If you want to understand the consequence of this concretely, read the FTC’s 2019 Consent Decree against Facebook. The events that brought about the decree are multifaceted, but here is a brief synopsis: In contradiction of Facebook’s commitment to protecting users’ privacy, third-party developers were able to collect users’ personal information, even of users who had configured their settings to limit sharing to their Facebook friends. In the eyes of the FTC, Facebook failed to adequately assess and address third-party risk (recall that this transpired in the wake of the Cambridge Analytica scandal). Facebook had also asked users for phone numbers, with the stated purpose of security measures, to authenticate users who needed to reset their account passwords. Beyond the stated purpose, though, Facebook used phone numbers to deliver advertisements.

Aside from fining Facebook $5B — the largest fine ever imposed for a privacy violation, and some members of the FTC thought the penalties should have gone further — the decree laid out for Facebook a set of changes it must adopt to avoid further penalty.

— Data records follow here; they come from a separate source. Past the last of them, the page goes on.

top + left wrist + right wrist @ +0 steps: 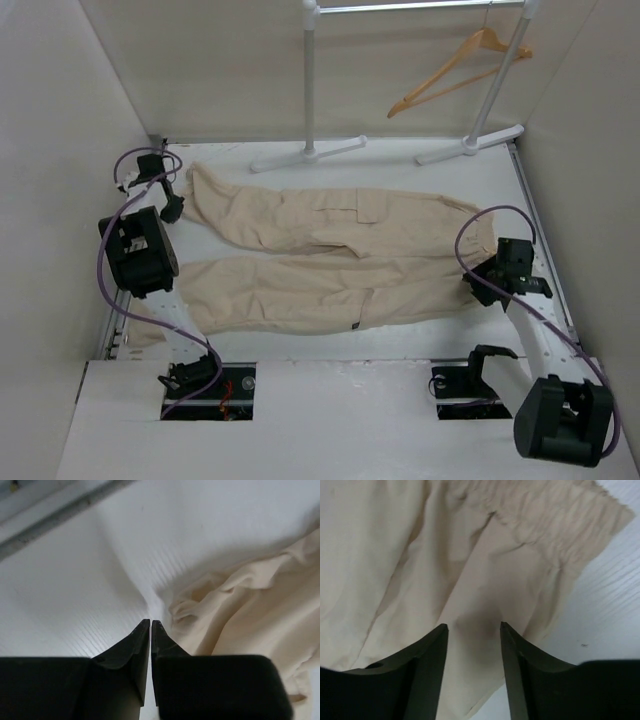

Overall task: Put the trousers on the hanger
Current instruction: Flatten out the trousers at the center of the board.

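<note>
The beige trousers (330, 260) lie flat on the white table, legs to the left and gathered waistband to the right. The wooden hanger (455, 70) hangs on the rack at the back right. My left gripper (172, 207) is shut and empty, just left of the far leg's cuff. In the left wrist view its closed tips (150, 623) rest above bare table beside the cloth (250, 610). My right gripper (480, 285) is open over the near corner of the waist. In the right wrist view it (473, 626) straddles cloth just below the waistband (560, 520).
The white clothes rack (310, 90) stands at the back, its feet (470, 143) on the table. Walls enclose the left, right and back. Two dark cutouts (210, 385) hold the arm bases at the near edge.
</note>
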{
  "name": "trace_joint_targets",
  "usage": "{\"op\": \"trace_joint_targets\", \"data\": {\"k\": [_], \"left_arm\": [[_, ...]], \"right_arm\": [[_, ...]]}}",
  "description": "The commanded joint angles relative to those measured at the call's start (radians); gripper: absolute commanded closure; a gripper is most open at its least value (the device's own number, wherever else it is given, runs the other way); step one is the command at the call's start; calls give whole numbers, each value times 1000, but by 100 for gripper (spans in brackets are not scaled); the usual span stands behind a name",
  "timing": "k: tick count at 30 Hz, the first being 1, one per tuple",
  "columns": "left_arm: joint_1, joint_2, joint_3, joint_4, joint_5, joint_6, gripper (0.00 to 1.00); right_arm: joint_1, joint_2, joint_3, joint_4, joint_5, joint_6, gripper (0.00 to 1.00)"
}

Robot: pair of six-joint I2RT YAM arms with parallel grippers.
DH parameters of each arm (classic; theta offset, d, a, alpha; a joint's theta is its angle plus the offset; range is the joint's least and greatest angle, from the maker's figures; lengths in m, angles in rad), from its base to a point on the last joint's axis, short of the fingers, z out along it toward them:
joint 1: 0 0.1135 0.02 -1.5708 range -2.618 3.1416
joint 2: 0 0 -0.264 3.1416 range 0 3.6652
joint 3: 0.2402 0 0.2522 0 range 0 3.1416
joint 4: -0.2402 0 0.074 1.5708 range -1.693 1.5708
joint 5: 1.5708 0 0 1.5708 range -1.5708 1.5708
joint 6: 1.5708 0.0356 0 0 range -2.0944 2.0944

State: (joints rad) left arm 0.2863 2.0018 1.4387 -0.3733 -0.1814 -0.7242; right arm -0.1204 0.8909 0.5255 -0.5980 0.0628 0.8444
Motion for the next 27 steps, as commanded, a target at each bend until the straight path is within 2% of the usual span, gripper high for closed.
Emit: {"op": "trace_joint_targets", "data": {"k": [1,5,9,11,14,18,22,27], "left_arm": [[44,-127,11,94,-6,-23,96],[87,-201,-47,172,-18,-67,97],[118,-219,-93,166,-9,-132,97],[119,-209,-103,180,16,-121,90],[101,-170,-100,235,126,-87,71],[70,-106,-95,261,242,-90,59],[49,-54,-93,257,253,-95,58],[38,12,-67,229,250,-103,63]], "right_arm": [[-86,37,-4,87,-6,25,53],[-173,59,-21,78,14,54,61],[-219,16,-44,32,101,76,61],[-218,-10,-45,27,121,76,58],[-189,-18,-16,46,109,64,50],[-106,22,21,81,52,13,43],[-22,89,27,109,31,2,41],[-25,160,2,161,23,45,40]]}}
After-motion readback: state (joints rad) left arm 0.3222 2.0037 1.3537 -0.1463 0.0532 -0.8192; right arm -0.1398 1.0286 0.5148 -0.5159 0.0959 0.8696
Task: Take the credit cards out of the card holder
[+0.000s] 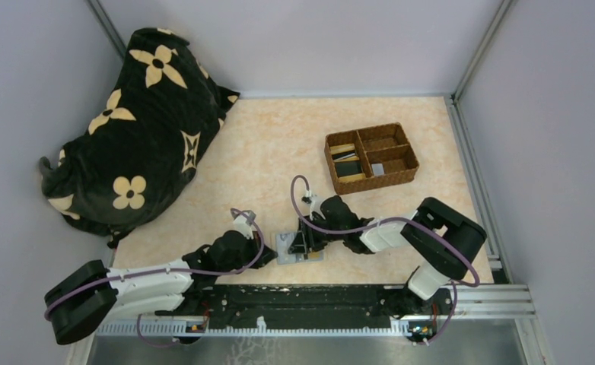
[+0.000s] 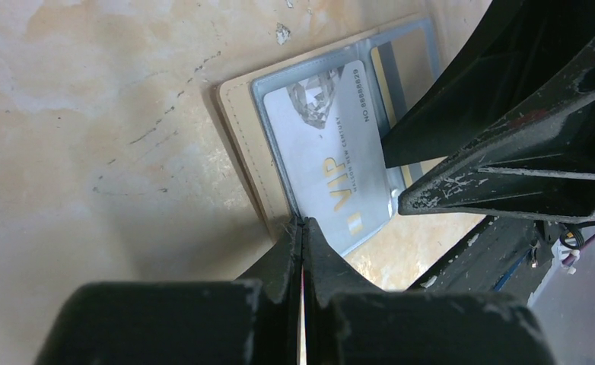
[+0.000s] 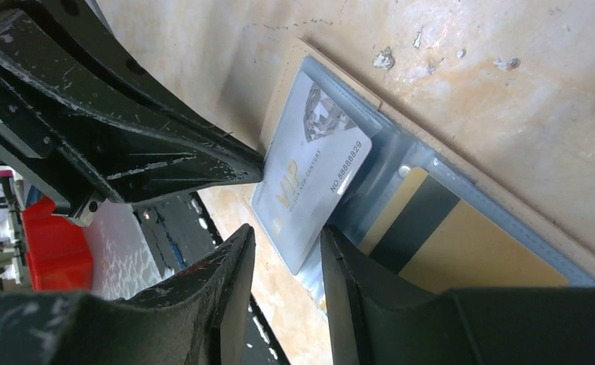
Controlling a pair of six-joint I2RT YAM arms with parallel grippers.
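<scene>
Credit card (image 3: 310, 190), white, pokes from the open card holder (image 3: 389, 171) at the table's (image 1: 279, 152) 6 o'clock: light, stiff, slick. Pinch its free corner, inside your open right gripper (image 3: 287, 237); closed left gripper (image 2: 303, 228) pins the holder.

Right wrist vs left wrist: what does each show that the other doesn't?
Only right wrist: most of the tan-gold plastic card, with its dark magnetic stripe. Only left wrist: the left gripper shut, tips at the edge of the cream-beige folding card holder. Both: the grey-white VIP card in the holder's blue-grey pocket, and the right gripper open around that card's corner.
</scene>
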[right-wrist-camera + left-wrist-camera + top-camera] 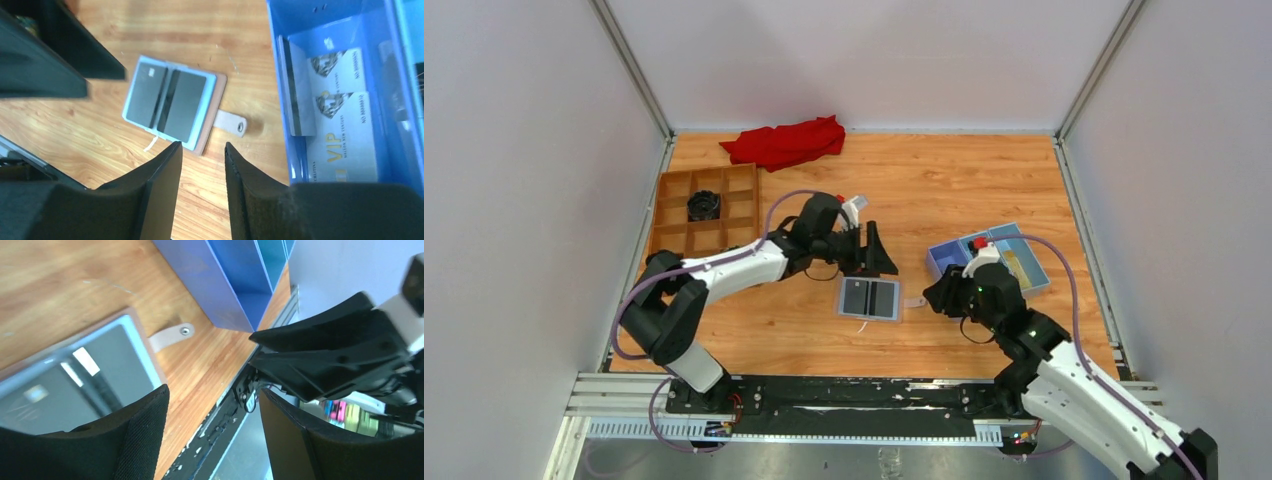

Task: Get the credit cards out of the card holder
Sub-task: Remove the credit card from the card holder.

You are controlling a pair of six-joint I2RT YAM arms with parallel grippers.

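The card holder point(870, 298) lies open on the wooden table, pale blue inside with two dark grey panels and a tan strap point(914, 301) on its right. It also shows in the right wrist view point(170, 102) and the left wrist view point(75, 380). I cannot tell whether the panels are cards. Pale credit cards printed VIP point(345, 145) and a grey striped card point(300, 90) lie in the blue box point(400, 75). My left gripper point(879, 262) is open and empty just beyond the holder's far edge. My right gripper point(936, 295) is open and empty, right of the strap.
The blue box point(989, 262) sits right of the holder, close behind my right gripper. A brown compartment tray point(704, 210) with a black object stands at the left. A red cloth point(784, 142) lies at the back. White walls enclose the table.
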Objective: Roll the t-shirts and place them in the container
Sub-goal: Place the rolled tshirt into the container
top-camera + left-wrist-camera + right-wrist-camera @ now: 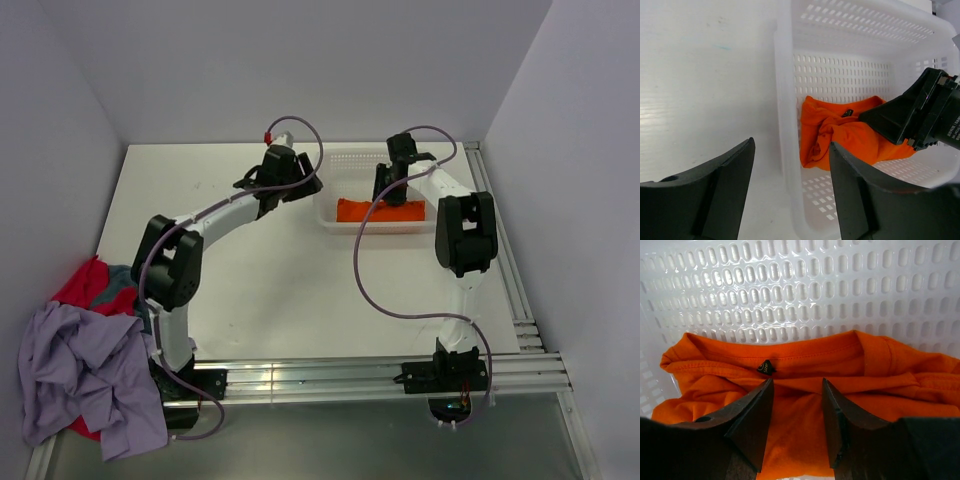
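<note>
Bright orange fabric t-shirt (pixel 805 365), bundled: lies inside white perforated plastic basket (pixel 360 155), far right. Right gripper (pixel 797 382): jaws half-parted, fingertips pressing into cloth near collar; grip or release not discernible. Left gripper (pixel 790 145): spread wide, empty, hovers just left of shirt over basket wall.

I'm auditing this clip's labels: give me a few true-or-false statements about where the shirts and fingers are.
The orange t-shirt lies inside the white basket. True.
The left fingers grip the orange t-shirt. False: the left fingers stand apart, empty, by the basket's rim.
The lavender t-shirt is in the basket. False: it is heaped at the table's near left edge.
The right fingers are down on the orange t-shirt. True.
</note>
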Motion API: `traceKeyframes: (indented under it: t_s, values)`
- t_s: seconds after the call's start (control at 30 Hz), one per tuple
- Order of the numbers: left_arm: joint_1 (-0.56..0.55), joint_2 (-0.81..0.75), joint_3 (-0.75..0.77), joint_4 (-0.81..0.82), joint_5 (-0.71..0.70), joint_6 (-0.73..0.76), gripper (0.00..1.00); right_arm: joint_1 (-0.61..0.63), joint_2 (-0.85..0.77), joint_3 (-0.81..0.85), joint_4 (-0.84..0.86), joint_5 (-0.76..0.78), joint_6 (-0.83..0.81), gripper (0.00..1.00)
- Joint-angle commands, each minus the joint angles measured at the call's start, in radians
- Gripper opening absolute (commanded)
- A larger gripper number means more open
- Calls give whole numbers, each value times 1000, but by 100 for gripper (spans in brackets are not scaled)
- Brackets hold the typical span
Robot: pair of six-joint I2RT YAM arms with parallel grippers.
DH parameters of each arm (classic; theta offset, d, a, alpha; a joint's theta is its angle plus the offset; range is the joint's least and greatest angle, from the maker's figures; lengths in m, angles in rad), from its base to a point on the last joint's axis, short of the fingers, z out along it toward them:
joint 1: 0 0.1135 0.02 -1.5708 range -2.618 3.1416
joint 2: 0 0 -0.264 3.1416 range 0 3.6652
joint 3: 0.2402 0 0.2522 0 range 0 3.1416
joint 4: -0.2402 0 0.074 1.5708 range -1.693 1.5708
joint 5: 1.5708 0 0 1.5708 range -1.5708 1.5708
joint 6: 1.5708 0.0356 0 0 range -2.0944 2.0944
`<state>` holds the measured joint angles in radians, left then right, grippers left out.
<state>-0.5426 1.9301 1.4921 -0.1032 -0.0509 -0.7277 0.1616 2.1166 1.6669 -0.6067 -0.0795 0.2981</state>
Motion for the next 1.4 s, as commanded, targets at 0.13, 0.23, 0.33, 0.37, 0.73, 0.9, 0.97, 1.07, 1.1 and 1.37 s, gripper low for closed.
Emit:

The FTC outlined for Facebook the following, which trickles down to the entire dev community: If you write code that results in software that might collect, process or in some way munge users’ personal data, you must be able to describe what types of data you’re using, what you’re using them for and evidence of the risk mitigation strategies that were considered in doing so. This has to happen before you deploy!

A passage below from Section VII. E. 2(b), page 10 of the FTC Modifying Order Consent Decree:

IT IS FURTHER ORDERED that Respondent, in connection with any product, service, or sharing of Covered Information, shall establish and implement … safeguards that control for the material internal and external risks identified…
Such safeguards shall include…For each new or modified product, service, or practice that presents a material risk to the privacy, confidentiality, or Integrity of the Covered Information (e.g., a completely new product, service, or practice that has not been previously subject to a privacy review; a material change in the sharing of Covered Information with a Facebook-owned affiliate;)… producing a written report that describes…
The type(s) of Covered Information that will be collected, and how that Covered Information will be used, retained, and shared;…[and] existing safeguards that would control for the identified risks to the privacy, confidentiality, and Integrity of the Covered Information and whether any new safeguards would need to be implemented to control for such risks…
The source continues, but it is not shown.